GOAL OF THE EXERCISE:
Print nothing but the lines below starting at the line that holds "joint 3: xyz" and ending at the line that holds "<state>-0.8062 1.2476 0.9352", including both, each exactly as written.
——————
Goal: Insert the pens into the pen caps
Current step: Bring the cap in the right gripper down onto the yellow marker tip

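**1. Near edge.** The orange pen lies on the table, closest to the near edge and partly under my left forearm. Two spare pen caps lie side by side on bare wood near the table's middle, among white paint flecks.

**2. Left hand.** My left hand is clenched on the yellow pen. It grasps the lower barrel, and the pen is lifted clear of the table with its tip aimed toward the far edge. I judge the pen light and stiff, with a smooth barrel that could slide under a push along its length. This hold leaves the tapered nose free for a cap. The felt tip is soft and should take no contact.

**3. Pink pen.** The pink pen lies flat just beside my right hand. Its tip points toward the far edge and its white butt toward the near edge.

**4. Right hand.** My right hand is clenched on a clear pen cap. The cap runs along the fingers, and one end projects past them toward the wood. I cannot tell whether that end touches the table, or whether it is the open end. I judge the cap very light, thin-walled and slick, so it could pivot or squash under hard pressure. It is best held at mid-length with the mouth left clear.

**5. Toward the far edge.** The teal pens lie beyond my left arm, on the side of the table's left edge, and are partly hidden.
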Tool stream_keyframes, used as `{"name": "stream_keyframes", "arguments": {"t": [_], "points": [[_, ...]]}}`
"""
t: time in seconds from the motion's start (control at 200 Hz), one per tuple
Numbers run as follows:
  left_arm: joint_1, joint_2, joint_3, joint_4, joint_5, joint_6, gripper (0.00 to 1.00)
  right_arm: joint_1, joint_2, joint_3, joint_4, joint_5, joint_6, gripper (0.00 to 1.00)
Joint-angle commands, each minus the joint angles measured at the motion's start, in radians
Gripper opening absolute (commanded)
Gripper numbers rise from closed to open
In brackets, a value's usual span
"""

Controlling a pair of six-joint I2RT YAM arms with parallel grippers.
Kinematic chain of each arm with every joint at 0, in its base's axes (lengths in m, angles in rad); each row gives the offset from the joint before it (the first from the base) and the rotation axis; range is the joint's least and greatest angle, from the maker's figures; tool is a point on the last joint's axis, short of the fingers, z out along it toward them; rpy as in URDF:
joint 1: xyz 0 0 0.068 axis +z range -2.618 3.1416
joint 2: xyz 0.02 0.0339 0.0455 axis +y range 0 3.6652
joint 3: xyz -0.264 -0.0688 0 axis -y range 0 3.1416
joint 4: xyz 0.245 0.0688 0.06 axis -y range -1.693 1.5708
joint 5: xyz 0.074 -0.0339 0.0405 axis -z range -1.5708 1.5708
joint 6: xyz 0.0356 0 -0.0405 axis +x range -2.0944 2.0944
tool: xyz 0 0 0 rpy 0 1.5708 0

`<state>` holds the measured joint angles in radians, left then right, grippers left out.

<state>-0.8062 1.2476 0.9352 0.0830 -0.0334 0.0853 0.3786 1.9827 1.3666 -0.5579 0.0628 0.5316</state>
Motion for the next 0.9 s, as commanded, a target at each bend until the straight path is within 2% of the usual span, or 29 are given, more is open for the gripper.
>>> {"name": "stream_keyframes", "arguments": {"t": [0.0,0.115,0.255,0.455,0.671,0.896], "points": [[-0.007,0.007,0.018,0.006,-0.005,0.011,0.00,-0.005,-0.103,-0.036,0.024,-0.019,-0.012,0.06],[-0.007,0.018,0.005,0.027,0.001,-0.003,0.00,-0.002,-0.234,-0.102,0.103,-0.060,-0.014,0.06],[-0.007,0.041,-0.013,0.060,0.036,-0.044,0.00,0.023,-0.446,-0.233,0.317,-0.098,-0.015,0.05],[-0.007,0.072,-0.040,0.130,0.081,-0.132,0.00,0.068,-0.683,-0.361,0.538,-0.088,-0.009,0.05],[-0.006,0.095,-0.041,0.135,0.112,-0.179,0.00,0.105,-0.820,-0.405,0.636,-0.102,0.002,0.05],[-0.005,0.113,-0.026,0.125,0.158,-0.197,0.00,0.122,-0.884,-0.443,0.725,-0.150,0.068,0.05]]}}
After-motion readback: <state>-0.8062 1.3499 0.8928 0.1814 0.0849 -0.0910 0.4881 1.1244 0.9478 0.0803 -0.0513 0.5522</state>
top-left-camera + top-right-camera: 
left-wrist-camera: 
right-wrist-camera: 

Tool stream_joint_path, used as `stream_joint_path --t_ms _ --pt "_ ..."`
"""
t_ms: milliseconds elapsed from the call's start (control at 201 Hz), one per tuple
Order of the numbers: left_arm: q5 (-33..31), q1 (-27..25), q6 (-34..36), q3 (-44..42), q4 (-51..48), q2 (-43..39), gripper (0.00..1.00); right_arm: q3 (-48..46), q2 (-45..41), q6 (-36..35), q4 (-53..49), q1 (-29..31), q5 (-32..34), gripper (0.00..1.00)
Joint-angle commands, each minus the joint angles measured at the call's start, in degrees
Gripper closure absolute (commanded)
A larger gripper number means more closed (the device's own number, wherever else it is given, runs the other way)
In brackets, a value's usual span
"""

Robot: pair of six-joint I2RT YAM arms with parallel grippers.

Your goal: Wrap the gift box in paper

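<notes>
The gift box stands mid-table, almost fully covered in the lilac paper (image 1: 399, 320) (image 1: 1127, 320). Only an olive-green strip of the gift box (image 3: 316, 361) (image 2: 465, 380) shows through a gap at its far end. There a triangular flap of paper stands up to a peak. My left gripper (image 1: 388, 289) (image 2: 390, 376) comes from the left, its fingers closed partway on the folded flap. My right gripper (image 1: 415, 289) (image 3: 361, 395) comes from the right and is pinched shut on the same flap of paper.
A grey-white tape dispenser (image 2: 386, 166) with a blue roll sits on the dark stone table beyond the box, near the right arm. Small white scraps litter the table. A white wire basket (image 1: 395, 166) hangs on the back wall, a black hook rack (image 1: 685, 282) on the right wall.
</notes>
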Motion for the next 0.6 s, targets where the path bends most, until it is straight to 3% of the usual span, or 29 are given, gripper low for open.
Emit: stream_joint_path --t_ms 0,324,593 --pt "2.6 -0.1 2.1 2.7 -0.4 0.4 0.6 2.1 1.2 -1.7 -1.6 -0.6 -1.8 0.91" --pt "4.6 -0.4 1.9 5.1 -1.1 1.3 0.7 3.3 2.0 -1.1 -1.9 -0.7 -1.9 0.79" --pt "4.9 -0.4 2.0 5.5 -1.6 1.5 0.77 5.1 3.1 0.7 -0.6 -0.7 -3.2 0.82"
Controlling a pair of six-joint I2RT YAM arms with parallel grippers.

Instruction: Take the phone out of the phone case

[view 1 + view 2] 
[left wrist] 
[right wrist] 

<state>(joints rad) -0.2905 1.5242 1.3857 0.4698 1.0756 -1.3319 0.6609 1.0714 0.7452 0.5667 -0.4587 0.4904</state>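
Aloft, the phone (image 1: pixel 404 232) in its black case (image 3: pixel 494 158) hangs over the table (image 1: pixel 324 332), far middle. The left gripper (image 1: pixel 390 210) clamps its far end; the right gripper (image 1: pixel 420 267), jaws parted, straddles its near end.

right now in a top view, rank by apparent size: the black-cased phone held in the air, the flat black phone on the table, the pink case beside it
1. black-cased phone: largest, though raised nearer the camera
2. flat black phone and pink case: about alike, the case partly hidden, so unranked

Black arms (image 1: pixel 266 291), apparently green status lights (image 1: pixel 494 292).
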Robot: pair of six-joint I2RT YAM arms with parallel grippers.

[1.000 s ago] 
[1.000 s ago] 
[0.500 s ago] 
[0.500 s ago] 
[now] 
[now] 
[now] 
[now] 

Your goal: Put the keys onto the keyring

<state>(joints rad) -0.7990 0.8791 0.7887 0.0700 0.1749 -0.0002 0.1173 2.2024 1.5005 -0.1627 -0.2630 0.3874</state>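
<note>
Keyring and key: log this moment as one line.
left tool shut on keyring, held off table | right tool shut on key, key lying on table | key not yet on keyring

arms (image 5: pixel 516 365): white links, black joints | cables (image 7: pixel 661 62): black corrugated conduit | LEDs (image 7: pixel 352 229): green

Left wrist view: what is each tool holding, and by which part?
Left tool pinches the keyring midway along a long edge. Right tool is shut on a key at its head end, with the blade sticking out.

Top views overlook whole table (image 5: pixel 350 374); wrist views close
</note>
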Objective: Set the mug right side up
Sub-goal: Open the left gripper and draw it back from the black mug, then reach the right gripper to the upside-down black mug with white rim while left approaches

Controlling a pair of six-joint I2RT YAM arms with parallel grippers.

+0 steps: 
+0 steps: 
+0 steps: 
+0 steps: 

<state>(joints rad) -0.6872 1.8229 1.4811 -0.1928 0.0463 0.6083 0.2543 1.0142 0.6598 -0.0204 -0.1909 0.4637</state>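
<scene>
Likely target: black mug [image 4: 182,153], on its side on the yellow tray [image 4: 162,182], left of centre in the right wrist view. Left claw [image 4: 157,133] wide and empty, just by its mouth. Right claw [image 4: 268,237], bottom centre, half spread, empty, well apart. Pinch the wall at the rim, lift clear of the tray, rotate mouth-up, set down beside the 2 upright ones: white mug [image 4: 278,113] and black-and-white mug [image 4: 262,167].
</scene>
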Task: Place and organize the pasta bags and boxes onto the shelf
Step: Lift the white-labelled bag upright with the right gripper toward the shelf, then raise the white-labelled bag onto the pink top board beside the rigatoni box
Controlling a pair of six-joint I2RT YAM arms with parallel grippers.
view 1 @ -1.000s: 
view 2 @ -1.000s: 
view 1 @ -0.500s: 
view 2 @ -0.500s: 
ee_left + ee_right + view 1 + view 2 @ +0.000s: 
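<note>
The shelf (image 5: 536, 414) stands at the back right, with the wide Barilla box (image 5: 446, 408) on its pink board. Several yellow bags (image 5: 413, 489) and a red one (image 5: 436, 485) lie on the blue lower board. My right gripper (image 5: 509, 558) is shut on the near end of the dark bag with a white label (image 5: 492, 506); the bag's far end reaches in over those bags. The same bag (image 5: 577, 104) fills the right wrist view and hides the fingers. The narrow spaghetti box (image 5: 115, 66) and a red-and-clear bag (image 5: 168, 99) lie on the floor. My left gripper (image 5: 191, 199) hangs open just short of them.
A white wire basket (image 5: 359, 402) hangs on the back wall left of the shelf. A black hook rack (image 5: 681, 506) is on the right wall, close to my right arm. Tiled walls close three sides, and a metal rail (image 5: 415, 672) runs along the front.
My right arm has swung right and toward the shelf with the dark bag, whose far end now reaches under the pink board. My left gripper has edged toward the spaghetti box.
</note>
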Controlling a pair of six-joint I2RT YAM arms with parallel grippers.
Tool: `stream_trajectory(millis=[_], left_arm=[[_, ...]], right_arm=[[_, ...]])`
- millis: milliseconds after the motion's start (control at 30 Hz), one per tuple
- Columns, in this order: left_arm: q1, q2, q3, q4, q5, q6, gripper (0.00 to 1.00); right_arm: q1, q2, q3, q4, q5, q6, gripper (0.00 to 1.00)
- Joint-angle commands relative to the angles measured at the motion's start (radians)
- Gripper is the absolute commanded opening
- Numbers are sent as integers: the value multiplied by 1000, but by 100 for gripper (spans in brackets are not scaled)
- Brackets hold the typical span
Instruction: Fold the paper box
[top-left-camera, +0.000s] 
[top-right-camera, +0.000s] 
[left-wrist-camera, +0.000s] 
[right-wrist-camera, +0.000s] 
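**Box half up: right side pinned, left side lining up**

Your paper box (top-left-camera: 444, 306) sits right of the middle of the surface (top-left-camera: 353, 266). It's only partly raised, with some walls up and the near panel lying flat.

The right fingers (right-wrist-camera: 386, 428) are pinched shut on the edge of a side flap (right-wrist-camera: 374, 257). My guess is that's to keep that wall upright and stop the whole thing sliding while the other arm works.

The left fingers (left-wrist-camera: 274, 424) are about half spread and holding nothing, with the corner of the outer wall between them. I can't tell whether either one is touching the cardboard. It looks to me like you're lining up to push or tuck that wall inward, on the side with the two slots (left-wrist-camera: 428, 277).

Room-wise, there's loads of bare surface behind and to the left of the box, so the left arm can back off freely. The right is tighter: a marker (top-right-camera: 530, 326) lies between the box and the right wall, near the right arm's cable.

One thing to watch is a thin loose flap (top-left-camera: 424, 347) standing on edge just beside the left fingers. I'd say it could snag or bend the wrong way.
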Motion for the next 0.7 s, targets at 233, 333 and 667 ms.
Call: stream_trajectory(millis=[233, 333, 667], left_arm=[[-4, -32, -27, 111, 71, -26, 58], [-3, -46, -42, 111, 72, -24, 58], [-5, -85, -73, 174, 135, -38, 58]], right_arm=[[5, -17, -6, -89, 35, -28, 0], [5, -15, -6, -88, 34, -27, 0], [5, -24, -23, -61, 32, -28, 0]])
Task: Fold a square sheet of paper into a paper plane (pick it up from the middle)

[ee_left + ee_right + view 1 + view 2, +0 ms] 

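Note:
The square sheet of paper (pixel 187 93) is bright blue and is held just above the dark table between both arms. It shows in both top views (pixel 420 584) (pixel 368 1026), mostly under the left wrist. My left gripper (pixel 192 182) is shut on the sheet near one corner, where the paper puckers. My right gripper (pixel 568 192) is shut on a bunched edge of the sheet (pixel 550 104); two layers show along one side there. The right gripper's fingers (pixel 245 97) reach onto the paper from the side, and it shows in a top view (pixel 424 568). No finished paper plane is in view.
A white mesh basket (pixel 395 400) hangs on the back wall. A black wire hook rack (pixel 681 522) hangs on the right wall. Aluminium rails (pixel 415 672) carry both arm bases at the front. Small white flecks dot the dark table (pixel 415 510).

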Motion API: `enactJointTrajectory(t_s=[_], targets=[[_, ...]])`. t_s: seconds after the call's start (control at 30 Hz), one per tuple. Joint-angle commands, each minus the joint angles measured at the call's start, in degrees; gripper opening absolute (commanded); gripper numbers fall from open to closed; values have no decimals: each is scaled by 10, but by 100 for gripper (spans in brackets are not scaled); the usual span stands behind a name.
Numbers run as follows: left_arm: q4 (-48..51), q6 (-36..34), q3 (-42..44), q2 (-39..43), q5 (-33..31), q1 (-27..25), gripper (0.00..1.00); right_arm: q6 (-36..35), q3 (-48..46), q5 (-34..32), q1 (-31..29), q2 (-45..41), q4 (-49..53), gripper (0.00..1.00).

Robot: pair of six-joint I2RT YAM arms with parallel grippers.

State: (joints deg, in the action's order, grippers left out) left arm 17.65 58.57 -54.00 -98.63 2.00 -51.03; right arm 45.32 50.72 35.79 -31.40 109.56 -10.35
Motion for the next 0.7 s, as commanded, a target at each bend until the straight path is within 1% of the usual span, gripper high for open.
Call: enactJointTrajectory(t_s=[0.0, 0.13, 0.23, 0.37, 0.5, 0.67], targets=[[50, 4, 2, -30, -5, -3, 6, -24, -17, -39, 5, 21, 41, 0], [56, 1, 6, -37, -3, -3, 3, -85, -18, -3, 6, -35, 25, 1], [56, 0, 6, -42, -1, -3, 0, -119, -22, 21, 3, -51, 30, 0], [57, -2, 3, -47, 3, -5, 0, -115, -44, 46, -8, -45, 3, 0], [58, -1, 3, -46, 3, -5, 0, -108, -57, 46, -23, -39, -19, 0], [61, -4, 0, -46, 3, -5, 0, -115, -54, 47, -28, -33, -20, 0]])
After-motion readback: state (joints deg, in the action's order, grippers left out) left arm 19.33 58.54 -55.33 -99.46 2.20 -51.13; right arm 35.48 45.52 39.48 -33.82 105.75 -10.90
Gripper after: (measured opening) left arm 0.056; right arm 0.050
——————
YOUR RESPONSE:
joint 3: xyz -0.264 -0.0688 0 axis -y range 0 3.1416
joint 4: xyz 0.245 0.0688 0.06 axis -y range -1.693 1.5708
joint 5: xyz 0.074 -0.0339 0.0405 axis -z range -1.5708 1.5708
joint 6: xyz 0.0356 0 -0.0405 axis +x range -2.0944 2.0944
tool: xyz 0 0 0 rpy 0 1.5708 0

`<state>` holds the measured joint angles in radians, left then right, grippers left out.

<state>-0.8062 1.2476 0.9352 0.0830 -0.0334 0.0853 0.3786 1.9827 1.3666 -0.5579 0.0628 0.5316</state>

The response to this exercise is finished.